Un sentier peu fréquenté
Originaire du sud de la Corse par ma mère j’ai été moine bénédictin pendant dix ans avant de quitter les ordres et me marier. Un long chemin intellectuel et spirituel m’a amené au judaïsme traditionnel sépharade.
Aussi loin que je me souvienne, j’ai vu ma grand-mère prier. Elle était venue du sud de la Corse à Bastia avec sa mère, rue du Castagno où se tient la synagogue rabbi Méïr, l’unique synagogue de Corse. Je la vois encore allumer une veilleuse dans un verre d’huile quand arrivait l’orage, pratiquer le rite des gouttes d’eau dans l’huile, l’ocjhu, pour chasser le « mauvais œil », et donner ce qu’elle avait aux pauvres du quartier… Très tôt veuve de guerre elle vivait dans 35m2 avec ses deux filles et sa mère qui ne parlait que le corse. Ma mère portait le nom de son grand-père Simon Valli d’un village de bergeries dans la montagne près de Lévie en Corse du Sud. Tous se pensaient chrétiens… corses d’abord.
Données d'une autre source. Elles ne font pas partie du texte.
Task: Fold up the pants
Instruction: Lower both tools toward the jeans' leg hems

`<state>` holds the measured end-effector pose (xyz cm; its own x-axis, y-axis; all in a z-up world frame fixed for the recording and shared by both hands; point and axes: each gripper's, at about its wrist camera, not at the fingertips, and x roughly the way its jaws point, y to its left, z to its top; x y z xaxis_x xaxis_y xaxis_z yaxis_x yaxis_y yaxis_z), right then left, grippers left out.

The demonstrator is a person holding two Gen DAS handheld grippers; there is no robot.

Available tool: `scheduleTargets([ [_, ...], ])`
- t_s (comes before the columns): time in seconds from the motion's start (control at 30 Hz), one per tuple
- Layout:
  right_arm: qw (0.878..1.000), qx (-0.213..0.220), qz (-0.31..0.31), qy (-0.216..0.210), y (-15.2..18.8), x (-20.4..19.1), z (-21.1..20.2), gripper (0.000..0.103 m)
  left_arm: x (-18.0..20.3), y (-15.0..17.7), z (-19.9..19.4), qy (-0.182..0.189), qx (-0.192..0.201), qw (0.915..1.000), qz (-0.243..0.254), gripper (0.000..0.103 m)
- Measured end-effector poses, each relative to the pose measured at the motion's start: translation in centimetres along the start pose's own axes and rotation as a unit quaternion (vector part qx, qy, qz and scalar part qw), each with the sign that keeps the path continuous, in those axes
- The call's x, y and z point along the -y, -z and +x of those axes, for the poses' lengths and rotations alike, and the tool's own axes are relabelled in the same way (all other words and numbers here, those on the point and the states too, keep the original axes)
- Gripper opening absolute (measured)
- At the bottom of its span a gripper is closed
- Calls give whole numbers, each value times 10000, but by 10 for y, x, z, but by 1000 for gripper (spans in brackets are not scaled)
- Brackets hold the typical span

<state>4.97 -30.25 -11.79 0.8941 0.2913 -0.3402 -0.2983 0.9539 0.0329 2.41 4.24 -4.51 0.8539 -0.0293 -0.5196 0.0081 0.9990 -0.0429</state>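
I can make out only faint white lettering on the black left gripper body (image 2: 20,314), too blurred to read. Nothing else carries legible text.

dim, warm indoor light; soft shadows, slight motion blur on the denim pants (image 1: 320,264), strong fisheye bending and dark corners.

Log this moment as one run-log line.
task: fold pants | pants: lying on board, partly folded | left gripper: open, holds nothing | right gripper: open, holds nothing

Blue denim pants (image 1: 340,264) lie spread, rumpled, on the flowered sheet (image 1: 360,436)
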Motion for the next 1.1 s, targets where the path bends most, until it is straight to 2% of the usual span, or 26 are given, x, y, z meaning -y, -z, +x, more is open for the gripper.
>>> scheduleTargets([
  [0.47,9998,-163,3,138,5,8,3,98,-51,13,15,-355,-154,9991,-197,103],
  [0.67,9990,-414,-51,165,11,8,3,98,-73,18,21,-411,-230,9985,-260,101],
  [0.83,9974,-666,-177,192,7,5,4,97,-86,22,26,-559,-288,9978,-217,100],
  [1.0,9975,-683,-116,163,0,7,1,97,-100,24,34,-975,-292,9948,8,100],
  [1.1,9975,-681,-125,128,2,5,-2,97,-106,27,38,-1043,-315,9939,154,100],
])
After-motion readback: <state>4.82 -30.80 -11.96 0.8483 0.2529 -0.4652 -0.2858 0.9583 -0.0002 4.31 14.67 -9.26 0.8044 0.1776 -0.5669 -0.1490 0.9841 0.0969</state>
Du coté de mon père, le seul souvenir était une photo d’avant-guerre de l’ « Orchestre Long » (c’est marqué sur la batterie !), avec, au milieu, mon grand-père paternel, serrurier et clarinettiste à ses heures à Ollioules (Var) ; que la Gestapo était venu le chercher en janvier 43. Heureusement pour lui… il était déjà mort depuis 3 semaines, d’une pneumonie.
Cette ascendance d’orphelins de père a fait très tôt de moi un marginal… et un gros consommateur de paternités de substitution.
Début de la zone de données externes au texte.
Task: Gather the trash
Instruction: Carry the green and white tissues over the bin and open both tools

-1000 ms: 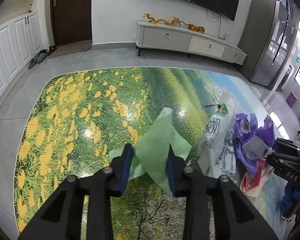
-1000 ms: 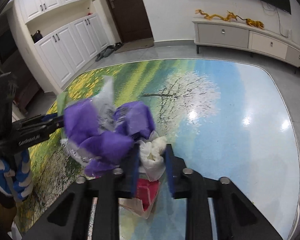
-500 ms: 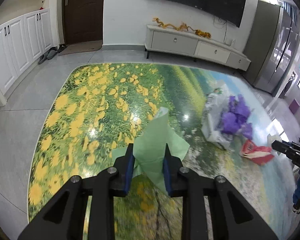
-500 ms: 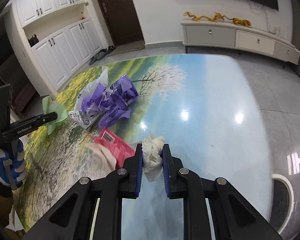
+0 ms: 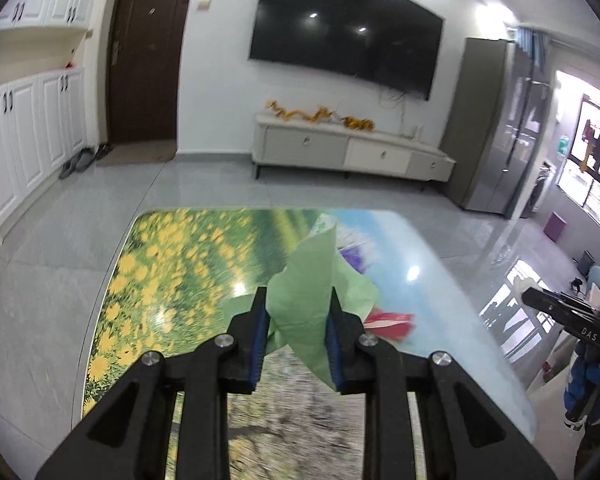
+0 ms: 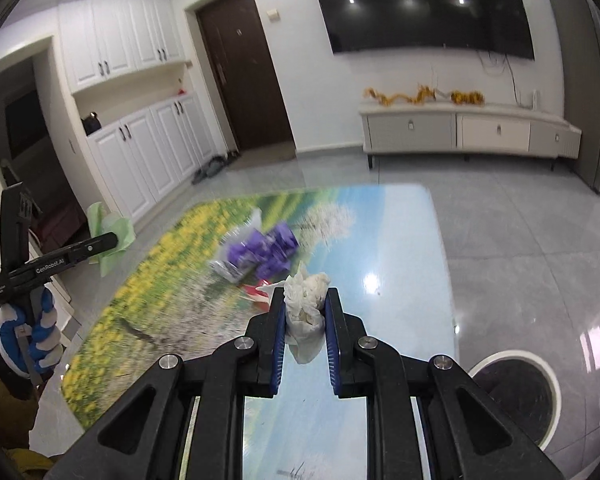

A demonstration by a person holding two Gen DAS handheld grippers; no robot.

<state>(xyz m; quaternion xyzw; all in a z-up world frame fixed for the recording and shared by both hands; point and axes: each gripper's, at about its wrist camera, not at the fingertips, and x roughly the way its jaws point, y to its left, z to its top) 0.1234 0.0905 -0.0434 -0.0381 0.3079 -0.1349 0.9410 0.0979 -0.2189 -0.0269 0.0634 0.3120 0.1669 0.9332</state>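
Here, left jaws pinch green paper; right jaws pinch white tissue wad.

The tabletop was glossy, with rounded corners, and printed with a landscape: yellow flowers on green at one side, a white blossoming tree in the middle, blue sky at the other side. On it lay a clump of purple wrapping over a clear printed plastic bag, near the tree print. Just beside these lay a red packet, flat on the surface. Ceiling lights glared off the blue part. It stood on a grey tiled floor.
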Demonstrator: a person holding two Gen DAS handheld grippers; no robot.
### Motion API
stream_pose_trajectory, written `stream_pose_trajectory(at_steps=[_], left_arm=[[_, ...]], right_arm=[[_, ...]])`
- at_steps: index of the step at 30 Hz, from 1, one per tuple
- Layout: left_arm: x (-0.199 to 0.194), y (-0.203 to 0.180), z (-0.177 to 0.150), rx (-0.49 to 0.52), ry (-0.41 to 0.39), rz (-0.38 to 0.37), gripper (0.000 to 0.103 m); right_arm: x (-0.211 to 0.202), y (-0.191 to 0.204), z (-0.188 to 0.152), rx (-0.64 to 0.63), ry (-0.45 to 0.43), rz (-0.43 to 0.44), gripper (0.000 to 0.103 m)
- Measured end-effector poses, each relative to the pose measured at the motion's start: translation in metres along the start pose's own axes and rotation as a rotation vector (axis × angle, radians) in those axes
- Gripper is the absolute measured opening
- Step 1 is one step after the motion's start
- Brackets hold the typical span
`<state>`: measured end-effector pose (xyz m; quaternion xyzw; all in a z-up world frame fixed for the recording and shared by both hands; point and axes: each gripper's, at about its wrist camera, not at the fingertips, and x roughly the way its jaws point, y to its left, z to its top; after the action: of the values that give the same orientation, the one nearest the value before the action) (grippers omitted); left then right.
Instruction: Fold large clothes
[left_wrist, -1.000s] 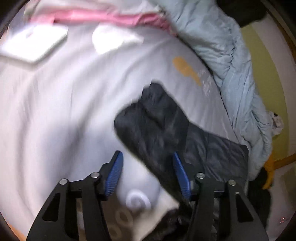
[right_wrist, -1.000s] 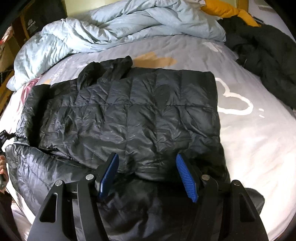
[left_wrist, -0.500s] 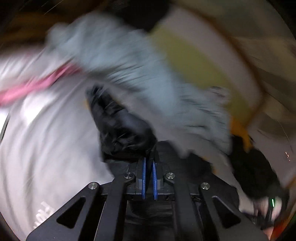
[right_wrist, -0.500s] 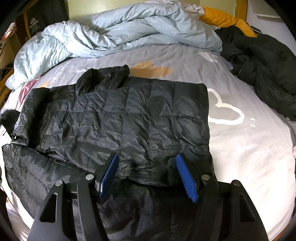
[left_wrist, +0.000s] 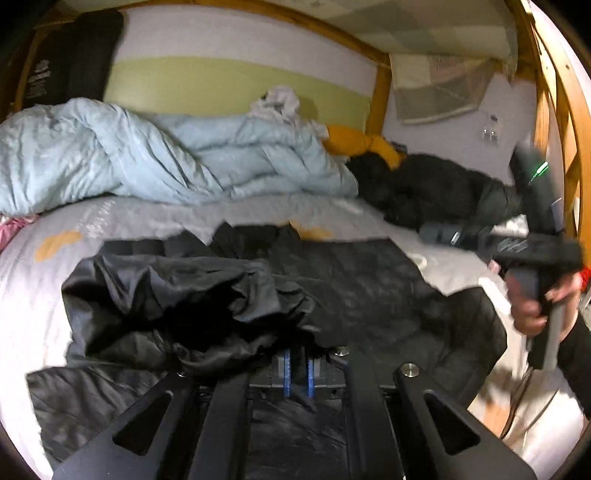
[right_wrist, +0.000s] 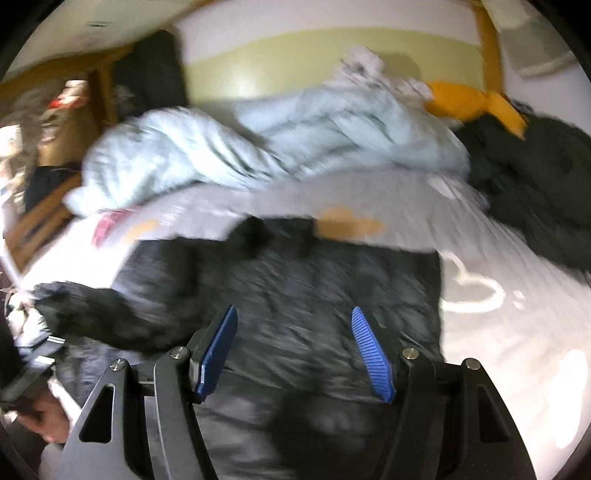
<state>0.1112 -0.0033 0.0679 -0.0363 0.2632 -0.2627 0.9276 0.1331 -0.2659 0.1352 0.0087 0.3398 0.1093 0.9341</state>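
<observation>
Left tongs (left_wrist: 298, 373) pinch the black puffer jacket's (left_wrist: 369, 288) bunched sleeve at lower centre; right tongs (right_wrist: 295, 354) hang spread above it.

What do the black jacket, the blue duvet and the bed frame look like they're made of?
Jacket: thin synthetic shell, likely nylon or polyester, quilted and padded; it has a slight sheen and crinkles into sharp folds.
Duvet: matte woven fabric, probably cotton or a blend, over soft filling; it bunches in thick, puffy creases.
Bed frame: wood, by its warm orange-brown tone, apparently varnished; grain is too blurred to confirm.
</observation>
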Motion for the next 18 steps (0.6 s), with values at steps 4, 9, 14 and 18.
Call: stream_pose_trajectory(at_steps=[4,9,14,18], left_arm=[[-0.003,-0.011,-0.014,0.029,0.012,-0.029,0.005],[0.003,-0.022,-0.017,0.056,0.04,-0.078,0.005],[0.009,-0.026,-0.021,0.049,0.078,-0.127,0.005],[0.009,-0.036,-0.026,0.081,0.092,-0.148,0.005]], right_arm=[[-0.022,0.037,-0.004,-0.115,-0.064,0.164,0.067],[-0.042,0.077,-0.018,-0.261,-0.079,0.354,0.064],[-0.032,0.094,-0.027,-0.292,0.0,0.449,0.052],[-0.019,0.096,-0.033,-0.277,0.055,0.484,0.051]])
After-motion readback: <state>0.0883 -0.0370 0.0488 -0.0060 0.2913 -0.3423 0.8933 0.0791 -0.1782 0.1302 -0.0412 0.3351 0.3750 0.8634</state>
Ne faisant rien à l’école, voyou sur les bords, ma « brillante carrière » a donc commencé à 15 ans, comme ouvrier chez Michelin à Clermont Ferrand. Un traitement de choc qui m’a amené à faire deux tentatives de suicide. Un homme, Yves, m’a alors aidé. Paysan du Jura, 120 kilos, agrégé de philosophie à l’université de Clermont-Ferrand, il élevait ses chèvres dans une ferme retapée dans la neige au pied du Sancy. Il m’écoutait et quand je lui parlais il allumait une bougie. J’ai immédiatement reconnu la veilleuse des cas désespérés de ma grand-mère…
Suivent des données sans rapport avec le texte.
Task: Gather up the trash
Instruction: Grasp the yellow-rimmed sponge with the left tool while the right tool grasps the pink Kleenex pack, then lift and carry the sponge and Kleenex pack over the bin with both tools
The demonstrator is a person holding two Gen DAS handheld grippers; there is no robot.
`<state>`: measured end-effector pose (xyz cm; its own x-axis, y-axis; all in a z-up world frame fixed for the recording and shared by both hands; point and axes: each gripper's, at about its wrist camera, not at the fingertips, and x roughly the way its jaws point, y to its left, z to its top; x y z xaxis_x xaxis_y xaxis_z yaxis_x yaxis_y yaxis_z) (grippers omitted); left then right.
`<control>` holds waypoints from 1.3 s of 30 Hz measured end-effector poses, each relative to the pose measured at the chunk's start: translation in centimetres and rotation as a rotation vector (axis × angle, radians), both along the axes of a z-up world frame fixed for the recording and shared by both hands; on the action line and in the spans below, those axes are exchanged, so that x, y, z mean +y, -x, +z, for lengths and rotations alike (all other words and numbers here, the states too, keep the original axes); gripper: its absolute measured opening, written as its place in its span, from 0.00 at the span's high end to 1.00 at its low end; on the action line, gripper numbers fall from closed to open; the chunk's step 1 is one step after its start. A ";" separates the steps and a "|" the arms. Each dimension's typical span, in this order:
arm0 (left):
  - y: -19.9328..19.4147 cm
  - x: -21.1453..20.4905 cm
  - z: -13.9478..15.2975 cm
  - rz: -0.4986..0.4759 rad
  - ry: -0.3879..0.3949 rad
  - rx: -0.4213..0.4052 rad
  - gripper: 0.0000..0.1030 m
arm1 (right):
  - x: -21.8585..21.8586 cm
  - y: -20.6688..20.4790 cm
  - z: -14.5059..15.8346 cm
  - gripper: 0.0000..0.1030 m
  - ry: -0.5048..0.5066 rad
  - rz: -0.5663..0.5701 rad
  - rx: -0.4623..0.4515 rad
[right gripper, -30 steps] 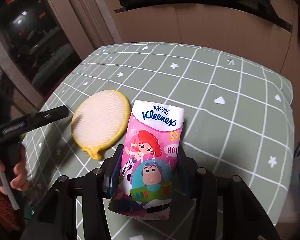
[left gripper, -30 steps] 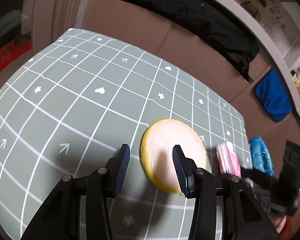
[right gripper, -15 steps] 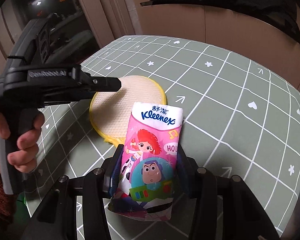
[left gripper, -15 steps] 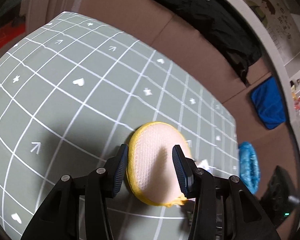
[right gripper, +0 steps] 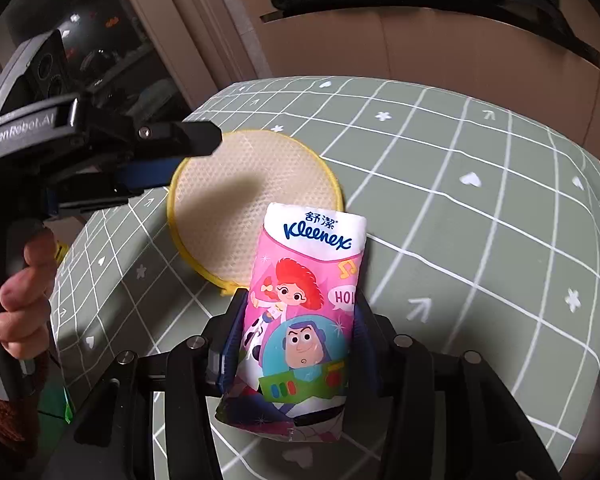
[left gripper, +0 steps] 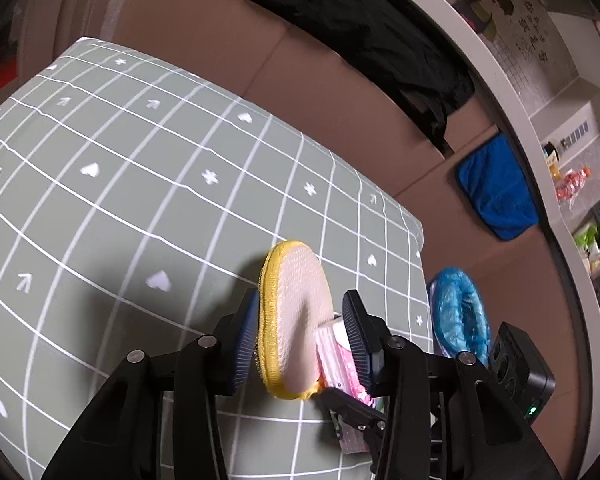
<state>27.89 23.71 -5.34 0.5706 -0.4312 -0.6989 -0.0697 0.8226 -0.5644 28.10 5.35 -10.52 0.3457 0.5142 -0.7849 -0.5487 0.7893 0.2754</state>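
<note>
Two items in play: tissue pack (right gripper: 304, 320) clamped in right gripper (right gripper: 300, 336) jaws, round pad (left gripper: 294, 320) between closing left gripper (left gripper: 300, 340) jaws, tilted off tabletop (left gripper: 140, 200); no bin seen, drop-off remaining.

The tablecloth (right gripper: 480, 208) is sage green with a white grid, hearts, arrows and flowers. Centre frame, the round pad (right gripper: 244, 196) is pale peach mesh edged in yellow. The tissue pack (right gripper: 304, 312) is pink with a white top (blue lettering, cartoon figures). At right, a bright blue cloth (left gripper: 496, 188).
</note>
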 end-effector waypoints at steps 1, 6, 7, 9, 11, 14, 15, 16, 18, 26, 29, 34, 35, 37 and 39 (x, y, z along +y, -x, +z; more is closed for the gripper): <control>0.0 -0.5 0.0 -0.009 -0.001 0.002 0.64 | -0.3 0.0 0.0 0.56 -0.006 -0.005 0.001; 0.1 -2.3 0.5 -0.037 -0.016 -0.013 0.82 | -1.8 0.3 -0.2 0.56 -0.032 -0.029 0.012; 0.2 -2.9 0.9 -0.046 -0.037 -0.028 0.84 | -2.0 0.3 -0.2 0.56 -0.034 -0.033 0.012; 0.4 -3.9 1.5 -0.063 -0.073 -0.050 0.87 | -2.5 0.4 -0.1 0.56 -0.040 -0.043 0.011; 0.5 -4.6 1.9 -0.074 -0.091 -0.061 0.87 | -3.1 0.5 0.0 0.56 -0.041 -0.056 0.001; 0.6 -5.8 2.4 -0.100 -0.104 -0.074 0.87 | -4.1 0.6 0.2 0.56 -0.010 -0.098 -0.029; 0.6 -6.2 2.5 -0.106 -0.103 -0.074 0.87 | -4.5 0.5 0.1 0.56 -0.004 -0.112 -0.030; 0.5 -6.6 2.5 -0.113 -0.099 -0.072 0.86 | -5.0 0.4 0.1 0.56 -0.008 -0.121 -0.023; 0.3 -7.3 2.6 -0.124 -0.101 -0.067 0.85 | -5.9 0.2 -0.1 0.56 -0.034 -0.131 -0.001; -0.6 -10.3 2.7 -0.168 -0.145 -0.056 0.82 | -7.3 0.7 -0.4 0.56 -0.063 -0.142 0.004; -1.0 -11.0 2.3 -0.161 -0.207 -0.043 0.82 | -8.0 1.0 -0.4 0.56 -0.057 -0.150 -0.006; -1.0 -11.5 1.0 -0.152 -0.248 -0.043 0.83 | -8.8 1.1 -0.3 0.56 -0.045 -0.174 -0.018; -0.9 -11.6 0.9 -0.152 -0.258 -0.048 0.83 | -9.1 1.2 -0.3 0.56 -0.043 -0.178 -0.019; -0.7 -11.9 0.5 -0.147 -0.291 -0.062 0.85 | -9.4 1.2 -0.2 0.56 -0.041 -0.185 -0.021; -0.3 -11.8 0.5 -0.129 -0.293 -0.074 0.86 | -9.6 1.1 0.0 0.56 -0.033 -0.186 -0.029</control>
Il lisait aussi la Bible, citait Isaïe et les Prophètes. J’ai alors lu ce livre mystérieux et les histoires d’Abraham, du pauvre Job, les psaumes, m’ont semblé le meilleur mode d’emploi de l’existence.
Je priais D.ieu, qui, mystérieusement veillait sur mon existence comme un ami. Et puisque j’étais vivant, il me semblait que la moindre des choses était de mettre mon existence à son service. Comme je ne faisais pas les choses à moitié, sans éducation religieuse,… je suis devenu moine à 20 ans.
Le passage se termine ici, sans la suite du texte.